◆ Task objective
For the word "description", report how many lines of the records below contain it, and nothing more.

--------------------------------

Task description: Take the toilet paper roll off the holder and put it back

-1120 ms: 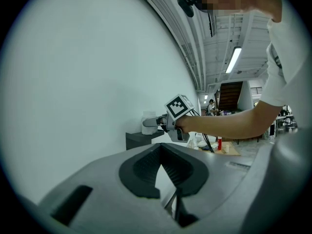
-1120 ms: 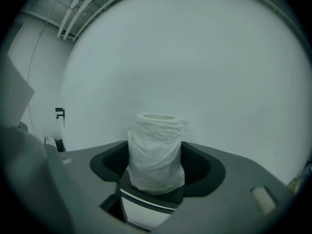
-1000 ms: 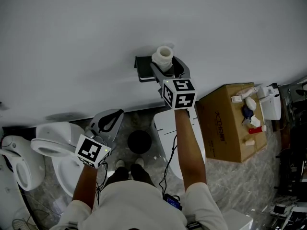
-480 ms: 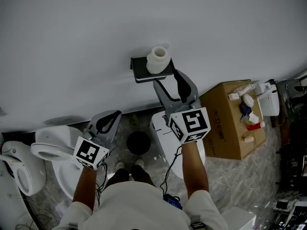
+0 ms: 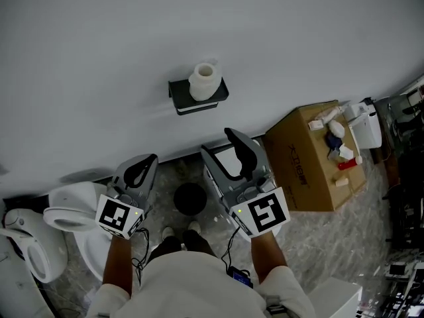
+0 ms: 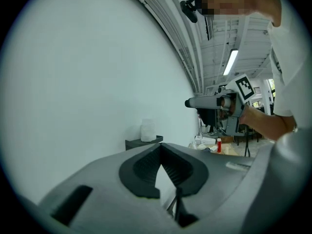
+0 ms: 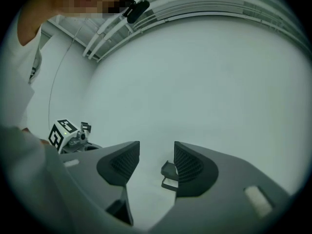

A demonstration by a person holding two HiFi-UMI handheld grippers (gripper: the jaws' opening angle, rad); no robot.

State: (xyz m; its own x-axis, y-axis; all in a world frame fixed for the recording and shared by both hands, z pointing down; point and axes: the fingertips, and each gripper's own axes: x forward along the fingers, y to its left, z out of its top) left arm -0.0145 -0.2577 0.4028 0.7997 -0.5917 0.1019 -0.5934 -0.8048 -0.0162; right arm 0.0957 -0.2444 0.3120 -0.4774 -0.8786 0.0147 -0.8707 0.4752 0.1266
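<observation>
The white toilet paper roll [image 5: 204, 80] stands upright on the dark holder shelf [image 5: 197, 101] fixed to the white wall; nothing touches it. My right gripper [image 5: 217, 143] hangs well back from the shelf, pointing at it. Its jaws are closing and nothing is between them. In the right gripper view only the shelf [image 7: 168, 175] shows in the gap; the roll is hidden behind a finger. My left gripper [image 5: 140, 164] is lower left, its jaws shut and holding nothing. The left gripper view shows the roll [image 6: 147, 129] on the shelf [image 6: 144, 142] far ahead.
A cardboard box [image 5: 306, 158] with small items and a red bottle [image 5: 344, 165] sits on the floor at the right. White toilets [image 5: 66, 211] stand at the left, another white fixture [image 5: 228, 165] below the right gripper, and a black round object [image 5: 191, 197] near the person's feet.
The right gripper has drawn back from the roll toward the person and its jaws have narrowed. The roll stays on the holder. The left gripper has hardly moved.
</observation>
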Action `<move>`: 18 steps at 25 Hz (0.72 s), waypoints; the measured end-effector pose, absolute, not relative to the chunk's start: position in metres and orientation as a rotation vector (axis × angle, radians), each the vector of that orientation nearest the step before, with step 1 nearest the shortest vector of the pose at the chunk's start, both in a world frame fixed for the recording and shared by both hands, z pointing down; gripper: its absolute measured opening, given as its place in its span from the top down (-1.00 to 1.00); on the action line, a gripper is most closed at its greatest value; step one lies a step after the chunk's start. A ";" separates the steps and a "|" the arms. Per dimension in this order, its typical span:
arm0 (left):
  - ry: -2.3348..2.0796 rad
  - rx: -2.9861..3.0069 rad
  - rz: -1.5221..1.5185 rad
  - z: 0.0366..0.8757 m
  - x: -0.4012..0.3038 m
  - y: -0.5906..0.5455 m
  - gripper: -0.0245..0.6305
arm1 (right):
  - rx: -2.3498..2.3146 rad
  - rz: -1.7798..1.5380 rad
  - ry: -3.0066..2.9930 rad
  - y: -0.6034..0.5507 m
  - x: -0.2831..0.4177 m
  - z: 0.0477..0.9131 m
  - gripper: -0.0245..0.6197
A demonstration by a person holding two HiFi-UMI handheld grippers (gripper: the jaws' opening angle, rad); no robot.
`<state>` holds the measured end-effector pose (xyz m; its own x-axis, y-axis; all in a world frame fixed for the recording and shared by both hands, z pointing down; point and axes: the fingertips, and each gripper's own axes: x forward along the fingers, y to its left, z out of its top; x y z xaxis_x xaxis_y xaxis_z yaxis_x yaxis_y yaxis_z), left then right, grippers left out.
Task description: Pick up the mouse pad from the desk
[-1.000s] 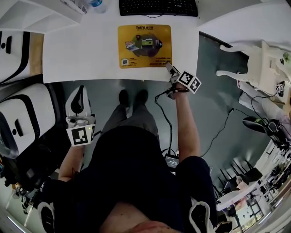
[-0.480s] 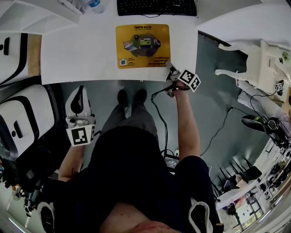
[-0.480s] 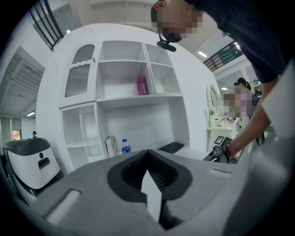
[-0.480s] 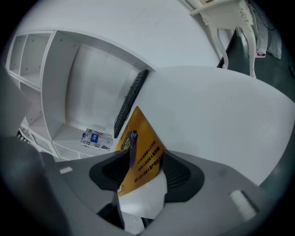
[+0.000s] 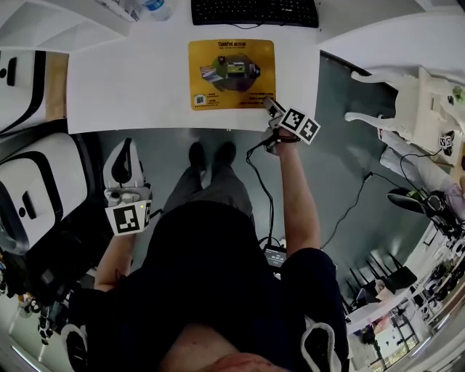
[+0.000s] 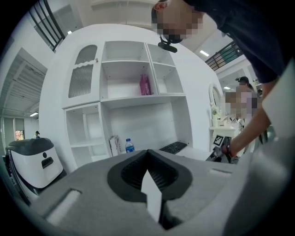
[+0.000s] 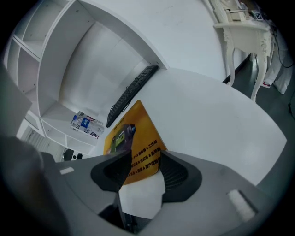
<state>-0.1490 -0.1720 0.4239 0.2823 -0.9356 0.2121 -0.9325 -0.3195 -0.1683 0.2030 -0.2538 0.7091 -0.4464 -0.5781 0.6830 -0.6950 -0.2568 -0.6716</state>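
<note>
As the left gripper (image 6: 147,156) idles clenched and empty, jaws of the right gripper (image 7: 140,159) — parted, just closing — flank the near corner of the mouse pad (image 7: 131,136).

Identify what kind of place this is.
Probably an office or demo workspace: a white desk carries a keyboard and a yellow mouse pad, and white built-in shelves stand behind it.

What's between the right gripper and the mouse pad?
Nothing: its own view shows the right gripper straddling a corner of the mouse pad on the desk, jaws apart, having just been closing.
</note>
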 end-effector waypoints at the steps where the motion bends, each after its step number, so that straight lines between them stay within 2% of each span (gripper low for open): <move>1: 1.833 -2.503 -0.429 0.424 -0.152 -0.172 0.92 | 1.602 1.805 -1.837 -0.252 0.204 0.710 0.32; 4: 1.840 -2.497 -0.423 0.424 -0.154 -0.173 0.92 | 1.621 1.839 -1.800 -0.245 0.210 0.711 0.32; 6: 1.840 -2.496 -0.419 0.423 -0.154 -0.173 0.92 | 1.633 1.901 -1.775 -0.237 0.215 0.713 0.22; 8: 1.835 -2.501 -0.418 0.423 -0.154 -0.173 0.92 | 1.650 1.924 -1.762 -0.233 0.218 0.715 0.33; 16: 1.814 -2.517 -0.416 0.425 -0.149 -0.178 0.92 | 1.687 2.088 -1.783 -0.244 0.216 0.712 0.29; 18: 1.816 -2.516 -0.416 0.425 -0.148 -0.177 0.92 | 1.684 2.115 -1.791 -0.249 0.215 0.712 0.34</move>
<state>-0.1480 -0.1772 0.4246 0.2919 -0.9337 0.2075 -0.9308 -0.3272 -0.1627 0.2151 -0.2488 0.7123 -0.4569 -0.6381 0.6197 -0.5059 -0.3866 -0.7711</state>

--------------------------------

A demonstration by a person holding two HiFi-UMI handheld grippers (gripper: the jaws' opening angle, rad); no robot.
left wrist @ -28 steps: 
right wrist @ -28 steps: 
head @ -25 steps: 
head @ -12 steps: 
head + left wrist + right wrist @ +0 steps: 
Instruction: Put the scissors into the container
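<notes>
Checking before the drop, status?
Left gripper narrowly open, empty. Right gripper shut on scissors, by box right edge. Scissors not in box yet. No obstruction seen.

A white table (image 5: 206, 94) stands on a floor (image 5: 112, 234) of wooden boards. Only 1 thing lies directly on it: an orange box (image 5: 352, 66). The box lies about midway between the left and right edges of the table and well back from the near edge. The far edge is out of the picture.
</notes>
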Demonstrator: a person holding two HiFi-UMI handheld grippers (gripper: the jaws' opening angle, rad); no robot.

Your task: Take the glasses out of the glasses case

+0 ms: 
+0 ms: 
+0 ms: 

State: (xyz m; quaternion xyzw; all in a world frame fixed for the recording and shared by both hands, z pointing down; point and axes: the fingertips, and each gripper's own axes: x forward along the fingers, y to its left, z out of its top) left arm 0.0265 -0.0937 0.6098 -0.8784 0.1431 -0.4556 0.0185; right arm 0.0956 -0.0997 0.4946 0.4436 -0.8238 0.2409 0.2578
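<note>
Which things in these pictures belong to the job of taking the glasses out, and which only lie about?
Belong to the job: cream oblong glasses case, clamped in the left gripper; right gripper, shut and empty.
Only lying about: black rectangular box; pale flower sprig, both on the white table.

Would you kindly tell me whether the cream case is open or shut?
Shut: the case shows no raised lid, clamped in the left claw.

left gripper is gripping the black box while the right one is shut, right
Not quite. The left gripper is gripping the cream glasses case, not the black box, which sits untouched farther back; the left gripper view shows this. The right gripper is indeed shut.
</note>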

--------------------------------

◆ Response to this exercise
2